» What to do: Beginning with the line containing "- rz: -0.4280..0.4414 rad" and ending with the last line of the entries below, copy each line exactly and nothing else.

[Start of Attachment]

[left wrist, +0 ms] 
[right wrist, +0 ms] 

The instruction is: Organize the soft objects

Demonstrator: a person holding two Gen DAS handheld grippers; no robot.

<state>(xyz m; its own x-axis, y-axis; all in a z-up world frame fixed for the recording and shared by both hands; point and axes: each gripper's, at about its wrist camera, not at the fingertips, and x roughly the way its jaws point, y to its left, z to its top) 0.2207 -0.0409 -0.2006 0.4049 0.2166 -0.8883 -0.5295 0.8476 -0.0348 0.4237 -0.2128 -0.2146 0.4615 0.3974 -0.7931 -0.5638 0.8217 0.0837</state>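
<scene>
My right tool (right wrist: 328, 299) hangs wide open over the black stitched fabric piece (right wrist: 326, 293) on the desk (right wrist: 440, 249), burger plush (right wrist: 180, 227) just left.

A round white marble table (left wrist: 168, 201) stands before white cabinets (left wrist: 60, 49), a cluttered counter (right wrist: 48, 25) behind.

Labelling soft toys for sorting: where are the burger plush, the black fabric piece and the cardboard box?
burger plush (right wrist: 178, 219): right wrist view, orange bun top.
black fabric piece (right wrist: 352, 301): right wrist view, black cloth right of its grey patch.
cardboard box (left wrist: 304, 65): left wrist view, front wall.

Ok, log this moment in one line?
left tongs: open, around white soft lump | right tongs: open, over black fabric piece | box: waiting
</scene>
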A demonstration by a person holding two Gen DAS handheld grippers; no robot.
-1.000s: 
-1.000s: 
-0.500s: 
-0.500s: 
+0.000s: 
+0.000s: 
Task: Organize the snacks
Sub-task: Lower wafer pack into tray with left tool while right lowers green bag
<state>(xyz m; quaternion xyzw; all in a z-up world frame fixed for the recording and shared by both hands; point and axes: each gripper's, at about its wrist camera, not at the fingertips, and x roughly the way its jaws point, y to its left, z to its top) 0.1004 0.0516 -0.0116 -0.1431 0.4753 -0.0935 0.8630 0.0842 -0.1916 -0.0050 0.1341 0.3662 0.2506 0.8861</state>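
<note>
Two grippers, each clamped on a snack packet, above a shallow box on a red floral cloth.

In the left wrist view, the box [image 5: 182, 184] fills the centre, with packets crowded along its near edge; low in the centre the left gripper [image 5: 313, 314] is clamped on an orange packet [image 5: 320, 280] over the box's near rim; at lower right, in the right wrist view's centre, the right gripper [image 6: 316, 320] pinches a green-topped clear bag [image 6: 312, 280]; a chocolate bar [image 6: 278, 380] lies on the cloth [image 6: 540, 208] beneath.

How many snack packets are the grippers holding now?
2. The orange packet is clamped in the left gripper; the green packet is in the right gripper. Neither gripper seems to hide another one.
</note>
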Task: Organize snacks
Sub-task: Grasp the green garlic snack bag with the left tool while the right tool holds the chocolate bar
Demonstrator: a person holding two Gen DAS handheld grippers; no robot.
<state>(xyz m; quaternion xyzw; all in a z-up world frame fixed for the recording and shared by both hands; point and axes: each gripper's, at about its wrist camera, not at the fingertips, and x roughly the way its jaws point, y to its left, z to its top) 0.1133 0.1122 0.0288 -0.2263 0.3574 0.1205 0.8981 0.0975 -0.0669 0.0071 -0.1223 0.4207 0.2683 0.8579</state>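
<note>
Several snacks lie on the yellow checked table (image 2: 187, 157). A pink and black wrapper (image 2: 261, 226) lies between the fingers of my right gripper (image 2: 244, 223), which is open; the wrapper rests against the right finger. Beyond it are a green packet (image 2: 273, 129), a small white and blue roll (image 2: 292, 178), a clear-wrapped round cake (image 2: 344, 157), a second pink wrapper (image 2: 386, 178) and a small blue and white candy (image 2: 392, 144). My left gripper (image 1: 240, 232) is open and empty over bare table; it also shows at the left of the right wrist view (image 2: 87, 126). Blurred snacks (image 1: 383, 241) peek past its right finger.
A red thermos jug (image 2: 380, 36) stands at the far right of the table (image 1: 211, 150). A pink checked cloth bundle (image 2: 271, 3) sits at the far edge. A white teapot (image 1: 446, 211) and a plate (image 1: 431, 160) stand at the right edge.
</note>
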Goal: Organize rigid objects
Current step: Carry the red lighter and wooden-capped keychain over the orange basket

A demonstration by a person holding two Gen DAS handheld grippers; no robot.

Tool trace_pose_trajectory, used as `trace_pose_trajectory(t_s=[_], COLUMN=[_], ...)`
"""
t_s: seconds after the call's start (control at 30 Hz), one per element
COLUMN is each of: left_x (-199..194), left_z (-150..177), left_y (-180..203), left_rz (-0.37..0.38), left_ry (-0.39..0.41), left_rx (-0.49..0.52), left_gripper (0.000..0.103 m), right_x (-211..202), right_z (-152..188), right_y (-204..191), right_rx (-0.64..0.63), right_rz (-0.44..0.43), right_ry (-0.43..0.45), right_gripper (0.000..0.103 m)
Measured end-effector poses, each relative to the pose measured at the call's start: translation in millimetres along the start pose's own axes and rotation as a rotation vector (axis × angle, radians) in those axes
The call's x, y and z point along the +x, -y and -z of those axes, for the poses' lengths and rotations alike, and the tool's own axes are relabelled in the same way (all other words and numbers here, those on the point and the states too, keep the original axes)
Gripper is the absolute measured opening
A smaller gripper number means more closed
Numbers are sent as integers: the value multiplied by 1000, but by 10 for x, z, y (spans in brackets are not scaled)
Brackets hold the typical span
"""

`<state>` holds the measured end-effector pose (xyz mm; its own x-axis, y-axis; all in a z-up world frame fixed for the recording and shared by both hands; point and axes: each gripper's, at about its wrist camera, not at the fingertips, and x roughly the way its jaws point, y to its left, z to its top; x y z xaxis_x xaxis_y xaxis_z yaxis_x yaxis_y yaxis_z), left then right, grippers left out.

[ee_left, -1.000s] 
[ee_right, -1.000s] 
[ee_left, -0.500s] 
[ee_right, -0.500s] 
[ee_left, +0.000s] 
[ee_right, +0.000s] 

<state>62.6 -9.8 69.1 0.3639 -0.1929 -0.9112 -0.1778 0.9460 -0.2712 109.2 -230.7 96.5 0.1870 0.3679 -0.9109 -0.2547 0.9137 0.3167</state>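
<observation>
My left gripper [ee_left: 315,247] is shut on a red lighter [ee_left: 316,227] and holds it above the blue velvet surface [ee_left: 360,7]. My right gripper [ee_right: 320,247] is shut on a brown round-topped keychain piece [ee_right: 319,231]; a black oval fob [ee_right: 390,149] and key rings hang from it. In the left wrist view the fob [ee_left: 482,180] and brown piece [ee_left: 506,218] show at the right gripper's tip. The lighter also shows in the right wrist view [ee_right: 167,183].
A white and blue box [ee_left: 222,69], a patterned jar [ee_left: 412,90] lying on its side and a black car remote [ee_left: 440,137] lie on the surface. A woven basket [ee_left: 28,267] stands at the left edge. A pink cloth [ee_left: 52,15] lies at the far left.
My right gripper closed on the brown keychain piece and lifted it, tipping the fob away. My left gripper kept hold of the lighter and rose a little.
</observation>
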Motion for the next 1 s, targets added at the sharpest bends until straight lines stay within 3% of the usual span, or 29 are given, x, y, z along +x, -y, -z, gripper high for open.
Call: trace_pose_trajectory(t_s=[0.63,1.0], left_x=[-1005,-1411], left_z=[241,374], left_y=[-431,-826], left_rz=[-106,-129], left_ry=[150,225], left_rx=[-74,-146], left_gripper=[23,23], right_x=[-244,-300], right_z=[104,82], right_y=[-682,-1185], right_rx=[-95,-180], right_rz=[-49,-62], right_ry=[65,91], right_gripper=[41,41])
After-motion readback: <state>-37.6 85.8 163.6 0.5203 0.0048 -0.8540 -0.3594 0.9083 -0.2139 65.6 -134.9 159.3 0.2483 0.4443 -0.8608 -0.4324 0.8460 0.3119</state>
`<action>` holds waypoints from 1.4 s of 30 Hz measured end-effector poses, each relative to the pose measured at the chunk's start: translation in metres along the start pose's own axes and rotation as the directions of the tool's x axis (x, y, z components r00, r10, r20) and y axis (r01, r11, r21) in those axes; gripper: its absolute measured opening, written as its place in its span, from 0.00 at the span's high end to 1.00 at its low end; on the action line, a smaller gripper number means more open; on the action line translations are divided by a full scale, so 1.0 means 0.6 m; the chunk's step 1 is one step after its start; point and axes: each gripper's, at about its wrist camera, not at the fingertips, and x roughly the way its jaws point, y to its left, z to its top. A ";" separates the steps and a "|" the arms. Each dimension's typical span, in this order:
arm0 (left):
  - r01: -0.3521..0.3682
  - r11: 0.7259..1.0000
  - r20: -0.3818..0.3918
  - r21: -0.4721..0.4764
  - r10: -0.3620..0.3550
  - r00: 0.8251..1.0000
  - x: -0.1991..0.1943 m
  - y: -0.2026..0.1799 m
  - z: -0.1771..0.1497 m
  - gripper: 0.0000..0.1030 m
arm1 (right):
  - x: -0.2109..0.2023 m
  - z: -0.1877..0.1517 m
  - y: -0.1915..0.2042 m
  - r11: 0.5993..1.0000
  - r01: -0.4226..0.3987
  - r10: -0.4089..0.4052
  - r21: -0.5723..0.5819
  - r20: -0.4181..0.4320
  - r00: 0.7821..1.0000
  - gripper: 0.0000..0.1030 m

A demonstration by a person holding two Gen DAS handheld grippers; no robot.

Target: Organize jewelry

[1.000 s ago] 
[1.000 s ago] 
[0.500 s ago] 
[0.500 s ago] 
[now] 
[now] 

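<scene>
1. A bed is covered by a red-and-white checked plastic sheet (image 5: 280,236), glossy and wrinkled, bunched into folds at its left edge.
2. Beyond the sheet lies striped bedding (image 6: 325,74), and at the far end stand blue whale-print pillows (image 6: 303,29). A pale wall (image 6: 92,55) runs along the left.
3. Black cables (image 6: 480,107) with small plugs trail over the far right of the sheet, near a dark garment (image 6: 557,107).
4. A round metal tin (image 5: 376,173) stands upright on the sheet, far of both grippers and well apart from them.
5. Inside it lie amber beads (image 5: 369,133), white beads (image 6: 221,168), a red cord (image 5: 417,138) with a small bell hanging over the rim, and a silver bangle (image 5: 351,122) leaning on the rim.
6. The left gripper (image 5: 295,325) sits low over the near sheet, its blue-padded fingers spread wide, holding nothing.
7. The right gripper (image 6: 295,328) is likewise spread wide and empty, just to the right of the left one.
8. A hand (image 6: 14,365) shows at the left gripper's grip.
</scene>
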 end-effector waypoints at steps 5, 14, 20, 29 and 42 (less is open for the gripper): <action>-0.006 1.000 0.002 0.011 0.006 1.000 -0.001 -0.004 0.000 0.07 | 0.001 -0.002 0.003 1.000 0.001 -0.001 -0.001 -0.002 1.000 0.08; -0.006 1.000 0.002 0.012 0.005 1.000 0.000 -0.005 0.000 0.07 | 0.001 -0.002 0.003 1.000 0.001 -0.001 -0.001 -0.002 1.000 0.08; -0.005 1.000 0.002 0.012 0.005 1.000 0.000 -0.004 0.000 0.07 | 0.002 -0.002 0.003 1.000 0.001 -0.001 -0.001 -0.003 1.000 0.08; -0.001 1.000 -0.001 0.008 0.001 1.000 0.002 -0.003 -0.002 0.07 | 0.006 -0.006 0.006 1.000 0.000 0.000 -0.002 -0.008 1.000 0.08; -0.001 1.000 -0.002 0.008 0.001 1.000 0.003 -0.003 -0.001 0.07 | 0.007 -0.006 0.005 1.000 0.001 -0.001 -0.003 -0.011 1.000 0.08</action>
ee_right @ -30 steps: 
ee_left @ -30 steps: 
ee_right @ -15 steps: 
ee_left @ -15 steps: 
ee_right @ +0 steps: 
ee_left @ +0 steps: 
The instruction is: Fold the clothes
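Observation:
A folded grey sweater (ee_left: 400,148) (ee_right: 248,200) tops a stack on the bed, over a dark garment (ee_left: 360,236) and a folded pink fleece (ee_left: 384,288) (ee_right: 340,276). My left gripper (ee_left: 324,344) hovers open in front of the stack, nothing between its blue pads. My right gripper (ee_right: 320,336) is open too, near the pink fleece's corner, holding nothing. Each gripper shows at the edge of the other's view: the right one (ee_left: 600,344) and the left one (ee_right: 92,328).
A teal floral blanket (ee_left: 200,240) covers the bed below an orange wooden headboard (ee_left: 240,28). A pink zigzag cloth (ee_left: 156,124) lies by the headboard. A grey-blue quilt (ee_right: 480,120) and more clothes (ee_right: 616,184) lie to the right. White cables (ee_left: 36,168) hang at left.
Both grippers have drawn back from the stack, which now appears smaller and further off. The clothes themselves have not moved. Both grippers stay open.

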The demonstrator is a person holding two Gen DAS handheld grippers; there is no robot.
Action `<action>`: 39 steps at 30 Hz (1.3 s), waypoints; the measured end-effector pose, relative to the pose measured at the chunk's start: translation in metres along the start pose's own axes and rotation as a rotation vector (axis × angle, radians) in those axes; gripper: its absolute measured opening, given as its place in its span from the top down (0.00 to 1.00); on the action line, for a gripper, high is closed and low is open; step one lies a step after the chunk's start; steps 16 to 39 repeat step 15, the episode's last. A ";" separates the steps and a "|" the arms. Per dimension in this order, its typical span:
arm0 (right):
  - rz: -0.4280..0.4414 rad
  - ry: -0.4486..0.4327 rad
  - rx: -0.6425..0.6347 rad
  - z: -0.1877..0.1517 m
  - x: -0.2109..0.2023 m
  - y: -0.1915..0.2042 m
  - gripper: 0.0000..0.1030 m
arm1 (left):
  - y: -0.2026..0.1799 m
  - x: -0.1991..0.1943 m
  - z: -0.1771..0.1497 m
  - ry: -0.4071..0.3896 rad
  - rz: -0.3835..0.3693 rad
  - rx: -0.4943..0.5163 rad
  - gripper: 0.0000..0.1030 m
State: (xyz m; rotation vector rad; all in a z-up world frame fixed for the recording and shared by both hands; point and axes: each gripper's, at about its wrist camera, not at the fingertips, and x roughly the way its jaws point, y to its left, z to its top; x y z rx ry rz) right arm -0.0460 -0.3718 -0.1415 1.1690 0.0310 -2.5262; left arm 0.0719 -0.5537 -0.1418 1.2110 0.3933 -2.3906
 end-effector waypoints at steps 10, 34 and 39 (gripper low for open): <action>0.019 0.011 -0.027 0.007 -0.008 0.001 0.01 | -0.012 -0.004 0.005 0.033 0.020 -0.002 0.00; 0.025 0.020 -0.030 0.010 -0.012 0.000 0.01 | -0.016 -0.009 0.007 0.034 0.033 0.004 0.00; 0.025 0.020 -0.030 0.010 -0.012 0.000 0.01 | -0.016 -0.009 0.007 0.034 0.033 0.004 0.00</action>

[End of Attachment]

» Problem solution:
  - rz: -0.4280..0.4414 rad
  - ry: -0.4486..0.4327 rad
  - rx: -0.6425..0.6347 rad
  - z: -0.1877..0.1517 m
  - x: -0.2109..0.2023 m
  - y: -0.1915..0.2042 m
  - gripper: 0.0000..0.1030 m
arm1 (left):
  - y: -0.2026..0.1799 m
  - x: -0.1991..0.1943 m
  - z: -0.1771..0.1497 m
  - ry: -0.4071..0.3896 rad
  - rz: -0.3835..0.3693 rad
  - rx: -0.4943..0.5163 rad
  - gripper: 0.0000..0.1030 m
State: (xyz m; rotation vector rad; all in a z-up world frame fixed for the recording and shared by both hands; point and axes: each gripper's, at about its wrist camera, not at the fingertips, and x roughly the way its jaws point, y to its left, z to its top; x y z rx ry rz) right arm -0.0460 -0.3718 -0.1415 1.1690 0.0310 -2.5262; left arm 0.0719 -0.5537 -0.1418 1.2110 0.3933 -2.3906
 end-effector waypoints at steps 10, 34 and 39 (gripper low for open): <action>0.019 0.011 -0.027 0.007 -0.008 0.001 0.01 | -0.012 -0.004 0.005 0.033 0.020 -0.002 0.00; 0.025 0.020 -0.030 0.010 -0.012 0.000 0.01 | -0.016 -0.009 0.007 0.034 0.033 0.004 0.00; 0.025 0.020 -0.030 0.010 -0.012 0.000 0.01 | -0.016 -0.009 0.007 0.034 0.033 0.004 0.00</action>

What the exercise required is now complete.